As Table 1 shows, the state Department of Health Services estimates that Medicaid will require an additional $1.15 billion in state general purpose revenue and related funds over the next two years – more than twice as much as just two years ago. The expected increase is due to a number of factors such as changes in federal reimbursement rates and patient usage levels, but mainly reflects the growth in enrollments.

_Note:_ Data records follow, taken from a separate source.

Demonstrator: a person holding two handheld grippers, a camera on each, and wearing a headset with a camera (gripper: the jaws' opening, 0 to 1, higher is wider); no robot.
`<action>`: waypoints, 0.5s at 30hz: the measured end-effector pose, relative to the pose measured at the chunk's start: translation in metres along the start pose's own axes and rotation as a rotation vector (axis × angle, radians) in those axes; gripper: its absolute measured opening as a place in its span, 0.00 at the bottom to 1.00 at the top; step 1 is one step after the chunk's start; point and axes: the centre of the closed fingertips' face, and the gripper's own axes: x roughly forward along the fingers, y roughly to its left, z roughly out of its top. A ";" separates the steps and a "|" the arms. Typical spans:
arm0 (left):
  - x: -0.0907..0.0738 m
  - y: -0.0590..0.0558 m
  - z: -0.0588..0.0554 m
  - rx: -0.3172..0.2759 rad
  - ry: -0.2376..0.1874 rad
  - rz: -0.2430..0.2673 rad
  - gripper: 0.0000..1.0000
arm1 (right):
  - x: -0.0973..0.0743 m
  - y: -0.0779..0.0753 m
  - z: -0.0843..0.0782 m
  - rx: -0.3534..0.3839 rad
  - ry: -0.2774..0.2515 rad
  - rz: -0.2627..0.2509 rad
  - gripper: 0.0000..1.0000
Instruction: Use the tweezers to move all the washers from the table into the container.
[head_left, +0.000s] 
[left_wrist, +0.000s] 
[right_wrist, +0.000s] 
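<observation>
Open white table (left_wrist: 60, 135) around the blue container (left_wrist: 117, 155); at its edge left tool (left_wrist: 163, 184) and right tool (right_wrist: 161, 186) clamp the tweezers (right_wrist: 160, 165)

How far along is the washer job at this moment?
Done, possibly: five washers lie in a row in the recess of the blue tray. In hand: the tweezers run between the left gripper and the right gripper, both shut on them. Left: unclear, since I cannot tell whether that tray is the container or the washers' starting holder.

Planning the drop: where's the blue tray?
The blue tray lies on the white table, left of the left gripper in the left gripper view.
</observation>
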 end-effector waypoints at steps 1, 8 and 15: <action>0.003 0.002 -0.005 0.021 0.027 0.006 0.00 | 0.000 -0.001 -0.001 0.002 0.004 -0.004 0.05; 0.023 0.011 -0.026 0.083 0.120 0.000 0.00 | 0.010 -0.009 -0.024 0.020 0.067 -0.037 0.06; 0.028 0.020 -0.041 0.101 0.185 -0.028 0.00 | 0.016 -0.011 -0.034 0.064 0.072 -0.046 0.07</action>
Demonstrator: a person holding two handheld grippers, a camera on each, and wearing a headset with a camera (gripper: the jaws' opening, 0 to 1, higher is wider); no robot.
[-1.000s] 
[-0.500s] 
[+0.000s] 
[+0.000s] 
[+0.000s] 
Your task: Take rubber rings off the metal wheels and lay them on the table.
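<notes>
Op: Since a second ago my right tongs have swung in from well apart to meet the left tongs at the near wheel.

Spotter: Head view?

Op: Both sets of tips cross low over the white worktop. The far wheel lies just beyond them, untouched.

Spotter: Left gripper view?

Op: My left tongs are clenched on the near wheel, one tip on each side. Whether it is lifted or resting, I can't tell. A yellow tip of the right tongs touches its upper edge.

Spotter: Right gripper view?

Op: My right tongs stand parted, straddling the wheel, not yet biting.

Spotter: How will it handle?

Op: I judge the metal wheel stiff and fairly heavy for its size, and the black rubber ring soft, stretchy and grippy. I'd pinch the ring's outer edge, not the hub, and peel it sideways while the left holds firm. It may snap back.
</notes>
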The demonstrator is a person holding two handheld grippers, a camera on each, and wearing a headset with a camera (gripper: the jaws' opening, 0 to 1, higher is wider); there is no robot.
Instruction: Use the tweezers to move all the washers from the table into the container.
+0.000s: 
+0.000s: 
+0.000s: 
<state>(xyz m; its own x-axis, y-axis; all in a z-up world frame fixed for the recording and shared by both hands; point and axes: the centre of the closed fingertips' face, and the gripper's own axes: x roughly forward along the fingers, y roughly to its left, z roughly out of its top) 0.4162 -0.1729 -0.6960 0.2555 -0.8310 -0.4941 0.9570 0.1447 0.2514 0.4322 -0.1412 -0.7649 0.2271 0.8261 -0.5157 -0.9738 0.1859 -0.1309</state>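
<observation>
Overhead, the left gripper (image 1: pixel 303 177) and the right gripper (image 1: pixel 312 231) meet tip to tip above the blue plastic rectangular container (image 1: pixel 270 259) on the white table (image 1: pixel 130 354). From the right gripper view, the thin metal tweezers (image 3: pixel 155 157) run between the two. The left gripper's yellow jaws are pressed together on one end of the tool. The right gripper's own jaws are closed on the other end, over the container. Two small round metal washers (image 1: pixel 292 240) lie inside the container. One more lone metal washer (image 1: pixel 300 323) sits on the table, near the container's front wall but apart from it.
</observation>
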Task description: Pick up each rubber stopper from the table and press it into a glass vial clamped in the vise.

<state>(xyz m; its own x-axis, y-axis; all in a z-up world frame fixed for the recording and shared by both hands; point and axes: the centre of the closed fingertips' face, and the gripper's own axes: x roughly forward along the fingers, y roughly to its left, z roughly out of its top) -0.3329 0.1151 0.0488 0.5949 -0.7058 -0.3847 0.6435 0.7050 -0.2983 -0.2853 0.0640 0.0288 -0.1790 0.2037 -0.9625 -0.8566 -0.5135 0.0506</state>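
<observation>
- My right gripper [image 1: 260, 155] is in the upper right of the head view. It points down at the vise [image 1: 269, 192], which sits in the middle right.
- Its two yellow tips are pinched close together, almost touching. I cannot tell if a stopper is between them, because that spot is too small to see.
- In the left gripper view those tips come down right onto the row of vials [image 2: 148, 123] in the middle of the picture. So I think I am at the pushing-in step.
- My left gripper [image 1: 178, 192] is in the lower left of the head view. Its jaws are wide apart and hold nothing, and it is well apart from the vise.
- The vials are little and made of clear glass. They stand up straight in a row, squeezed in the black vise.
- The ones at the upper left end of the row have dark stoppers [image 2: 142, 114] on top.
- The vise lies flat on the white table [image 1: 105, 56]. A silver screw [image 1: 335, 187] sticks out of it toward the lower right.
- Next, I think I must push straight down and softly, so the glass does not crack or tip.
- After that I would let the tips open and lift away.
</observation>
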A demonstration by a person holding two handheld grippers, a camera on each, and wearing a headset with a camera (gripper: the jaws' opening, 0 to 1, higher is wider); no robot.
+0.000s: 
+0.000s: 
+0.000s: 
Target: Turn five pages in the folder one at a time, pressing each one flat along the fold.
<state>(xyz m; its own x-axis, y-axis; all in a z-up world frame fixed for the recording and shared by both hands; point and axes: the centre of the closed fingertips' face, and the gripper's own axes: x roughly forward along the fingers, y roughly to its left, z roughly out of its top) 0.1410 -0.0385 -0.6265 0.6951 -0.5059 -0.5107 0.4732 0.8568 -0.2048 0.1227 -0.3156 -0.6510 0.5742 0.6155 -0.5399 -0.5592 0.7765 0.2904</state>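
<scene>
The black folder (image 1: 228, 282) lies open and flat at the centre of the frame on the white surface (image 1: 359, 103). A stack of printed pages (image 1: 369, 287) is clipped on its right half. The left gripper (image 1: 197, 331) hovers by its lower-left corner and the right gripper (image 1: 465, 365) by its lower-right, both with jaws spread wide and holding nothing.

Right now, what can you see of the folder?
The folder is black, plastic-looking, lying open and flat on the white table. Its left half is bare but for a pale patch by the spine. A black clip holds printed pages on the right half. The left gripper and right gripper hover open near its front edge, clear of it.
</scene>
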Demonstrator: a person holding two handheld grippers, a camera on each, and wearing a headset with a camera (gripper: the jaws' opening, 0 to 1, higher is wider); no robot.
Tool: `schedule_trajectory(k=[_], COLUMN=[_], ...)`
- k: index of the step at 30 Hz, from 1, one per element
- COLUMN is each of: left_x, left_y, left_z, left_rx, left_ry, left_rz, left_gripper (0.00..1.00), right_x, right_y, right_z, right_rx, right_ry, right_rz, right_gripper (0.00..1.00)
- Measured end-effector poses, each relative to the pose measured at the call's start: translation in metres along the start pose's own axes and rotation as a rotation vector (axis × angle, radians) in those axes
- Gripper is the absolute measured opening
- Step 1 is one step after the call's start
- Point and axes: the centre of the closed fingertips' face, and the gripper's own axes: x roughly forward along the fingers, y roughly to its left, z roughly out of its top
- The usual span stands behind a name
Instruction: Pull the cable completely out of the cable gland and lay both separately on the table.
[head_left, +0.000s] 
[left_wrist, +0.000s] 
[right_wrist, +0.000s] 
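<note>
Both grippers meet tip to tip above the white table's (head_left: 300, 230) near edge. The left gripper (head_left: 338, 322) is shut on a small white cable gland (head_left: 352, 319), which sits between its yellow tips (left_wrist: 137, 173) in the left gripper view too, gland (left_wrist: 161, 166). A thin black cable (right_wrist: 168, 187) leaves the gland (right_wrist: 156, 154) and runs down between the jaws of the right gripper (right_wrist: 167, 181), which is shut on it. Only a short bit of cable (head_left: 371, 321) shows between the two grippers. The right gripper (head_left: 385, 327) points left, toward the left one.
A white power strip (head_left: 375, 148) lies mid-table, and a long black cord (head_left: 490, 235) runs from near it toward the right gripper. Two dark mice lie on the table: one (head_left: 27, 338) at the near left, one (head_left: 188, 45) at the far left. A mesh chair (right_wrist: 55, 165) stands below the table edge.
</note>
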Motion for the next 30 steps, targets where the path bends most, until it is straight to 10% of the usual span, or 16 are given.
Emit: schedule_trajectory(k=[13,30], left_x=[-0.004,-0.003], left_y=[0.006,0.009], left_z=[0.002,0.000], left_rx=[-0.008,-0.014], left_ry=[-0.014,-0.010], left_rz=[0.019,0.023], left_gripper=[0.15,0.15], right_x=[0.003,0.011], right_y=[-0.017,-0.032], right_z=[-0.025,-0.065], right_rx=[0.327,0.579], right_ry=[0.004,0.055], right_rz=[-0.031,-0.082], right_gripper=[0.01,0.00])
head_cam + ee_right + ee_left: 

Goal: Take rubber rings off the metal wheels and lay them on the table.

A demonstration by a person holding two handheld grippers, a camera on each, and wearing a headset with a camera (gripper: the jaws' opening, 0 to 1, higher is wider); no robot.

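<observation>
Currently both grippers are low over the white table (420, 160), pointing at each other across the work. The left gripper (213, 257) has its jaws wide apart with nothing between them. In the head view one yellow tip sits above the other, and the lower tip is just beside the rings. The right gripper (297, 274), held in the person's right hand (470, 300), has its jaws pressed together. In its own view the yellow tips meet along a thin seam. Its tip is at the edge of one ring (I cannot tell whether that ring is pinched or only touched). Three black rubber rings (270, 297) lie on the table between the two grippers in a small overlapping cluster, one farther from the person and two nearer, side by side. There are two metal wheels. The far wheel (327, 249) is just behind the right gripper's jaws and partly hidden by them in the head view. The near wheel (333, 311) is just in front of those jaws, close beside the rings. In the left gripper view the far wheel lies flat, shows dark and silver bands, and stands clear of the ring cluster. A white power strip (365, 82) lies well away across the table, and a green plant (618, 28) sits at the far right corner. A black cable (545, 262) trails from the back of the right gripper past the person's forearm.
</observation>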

Together, the existing structural deficit in the state budget and the cost to continue Medicaid services at current levels add up to a more than $1.5 billion potential shortfall over the two years. The table also shows that adding just half the dollar increase for K-12 schools that was included in the current state budget plus 1% annual growth in other GPR spending such as prisons and the UW System would push the gap above $2 billion.
Closing the Gap
To close its potential budget gap, the state could turn to several potential sources besides the usual spending cuts or tax increases. Most notably, on June 30, 2021, the state is projected to have combined balances of roughly $2 billion in its general and rainy day funds – the most in decades (see Figure 2).
However, that amount would be reduced if the state spends the $541 million proposed by Evers or $100 million proposed by Republicans on COVID-19 response this year. In addition, state officials may not want to commit all of the state’s remaining reserves in the next budget given the uncertainty surrounding the length of the pandemic and its economic fallout.
In addition to its reserves, the state might be able to draw on funds from a potential new federal coronavirus relief package to help close the gap. State elected officials also could consider expanding Wisconsin’s Medicaid program using additional funds available through the federal Affordable Care Act, which would save a projected $588.3 million over the two-year budget, according to DHS. However, the prospects for a new federal aid package are uncertain, and state lawmakers have repeatedly rejected proposals to expand Medicaid.
With the pandemic still spreading, all of these projections remain awash in uncertainty. On the one hand, the state’s tax collections could falter or dire new spending needs could develop. On the other, the situation could also improve if a vaccine and additional federal legislation help to bring about a recovery.
There is little question, however, that state officials will face difficult choices next year as they seek to overcome the budget gap and the dire effects of COVID-19. The state has faced major shortfalls before – including in 2009 and 2011 – but in both those years one party controlled the governor’s mansion and Legislature. The present difficulties must be addressed by a divided government amid mounting political polarization, suggesting the state may be facing its most arduous budget deliberations in recent memory.